Last week I left what was left of my normal life in Austin, Texas, after having lived for my whole life in the United States, gave away most of my possessions, and began an exploration that will take at least 6 months…the life of a nomad. [insert deep breath here!!]
I have been preparing for this for some time. In the fall, I left a cush job with good pay and benefits, and moved into a space of the unknown- not knowing what I wanted to do next with my life. My daughter is grown — she has flown the nest. I was working and volunteering my time in professional pursuits that had potential, and yet this space opened where everything I had previously created began to fall apart and come to a close. In the ancient traditions, so often endings must happen before the new can emerge, and so I wanted to trust the process of endings, and to wait for the new beginnings that I felt would next emerge. During this time, I sold my house and another investment property, and questioned- what’s next?
Over these last six months, as doors closed, I began to open to the possibility of a new way to live. I sold my car and lived car-less in Austin- not an easy feat for someone after over 20 years of living with the freedom and autonomy of navigating on my own schedule and vehicle, and also in a city that is really designed more for cars, less for mass transportation. I became more flexible with my needs for transport and learned numerous methods of getting around town. I downsized, moved to an apartment and re-learned how to live in a simpler way. I walked or rode the bus to where I needed to go, asked for help from friends more often, and I softened from having the status that I didn’t even realize I had achieved, by immersing myself with a rainbow assortment of socio-economic ranges and individuals. I became more humble and grateful.
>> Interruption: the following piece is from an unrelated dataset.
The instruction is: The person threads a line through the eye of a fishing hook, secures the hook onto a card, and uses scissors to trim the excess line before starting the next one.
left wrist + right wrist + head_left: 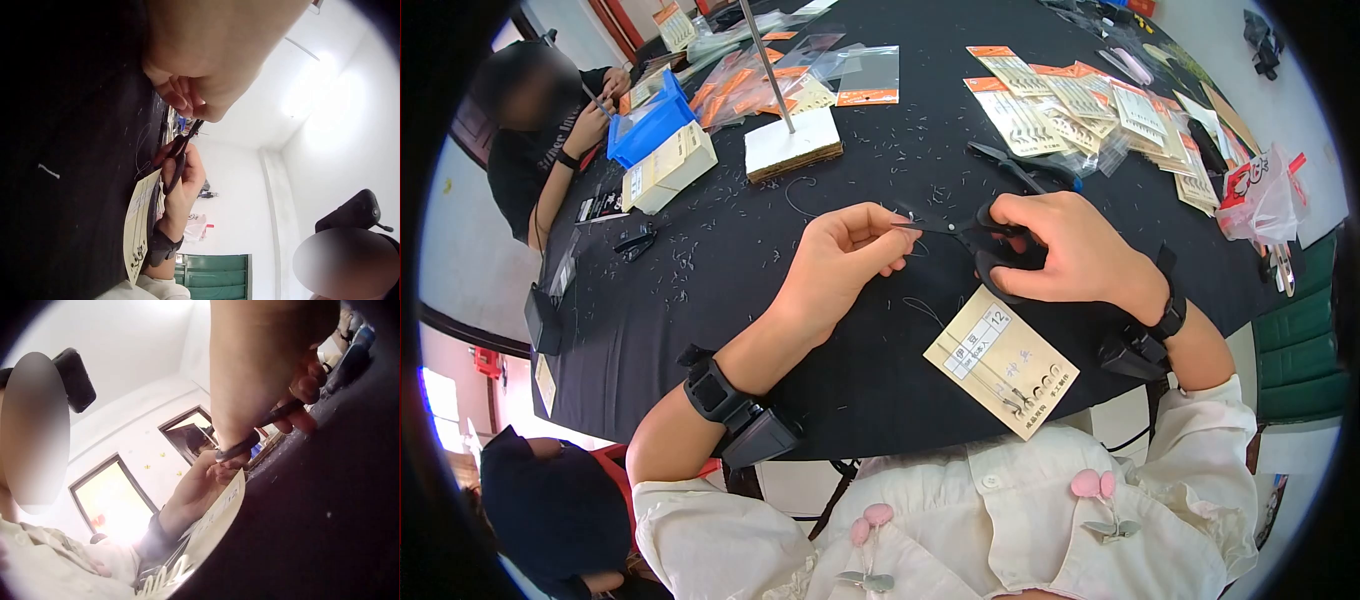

So…here I am, six months later, and I have chosen to give away most of my possessions and just take what I can carry with me on my “world tour”. I have a rough idea of where I will go. The map I am following is from the compass within my heart- the needle and direction are leading me to my own True North.
So, what have I learned so far? On my first night in Puerta Vallarta (also known to locals as PV), on the west coast of Mexico. I stayed with friends of a friend, a couple I hadn’t met before, but who were kind enough to open their home to me and show me this town that they have retired to. In this experience, I learned more about opening to kindness, even from strangers. A blessing to be sure.
The next day, the friend I was to rent the lower half of a house from in a small town an hour north of Puerta Vallarta (PV) picked me up, along with two other awesome wild women in tow. We began a road trip, first walking the boardwalk in PV, exploring the artwork and lush ocean front artisans along the way. We continued up the coast on our trip, stopping at quaint little villages along the way. I drank something called “Agua de Cacao”, essentially some chilled blend of coconut water with raw chocolate- a drink that I believe could accurately be known as nectar of the gods- absolutely divine.
Each place we stopped in to in this small town, San Pancho — from the chocolate shop and the quiet cobbled streets to an upstairs villa we visited with open air living spaces and gentle breezes surrounded by gardens — felt like a breath of fresh air. No rush, just living in a gentle tempo and a gracious pleasant ambiance.
The next town we visited, Sayulita, was somewhat larger and definitely had a more hustle bustle vibe, as this town draws surfers from all over the world to its beaches. Here we met a woman artist in her mid-70’s, an American living in Mexico for part of the year, who at the age of 69 decided to take a break from her life, a hiatus of sorts, and literally take a hike- a 150 mile hike over 6 weeks across Europe on the Camino de Santiago. Inspiring at any age, but at 69 years old, a powerful testament to how aging doesn’t need to be a rough decline into obsolescence, but rather a vigorous exploration of life, health and vitality.
Following our road trip, we landed in Chacala, a quiet beach town, and over the last few days I have been acclimating to the slower pace. I am practicing going with the flow, including taking some down time every afternoon for “siesta”. And my learning continues. I continue to build an appreciation for my ability to surrender to the process of life. I take each day a moment at a time, paying attention to what is my truth, what is important to me and what is not.
In sharing stories with “elders”, those who have a few decades on me, I can listen to their stories and understand that there are many ways to embrace the second half (or third or next chapter) of life. I appreciate my ability to cultivate new friendships and to gather important tips for how to effectively navigate nomadic living in style. And I continue to sit with the question- what is next for me, what is important, what is this next chapter of my life to be about? What would l like to create it to be?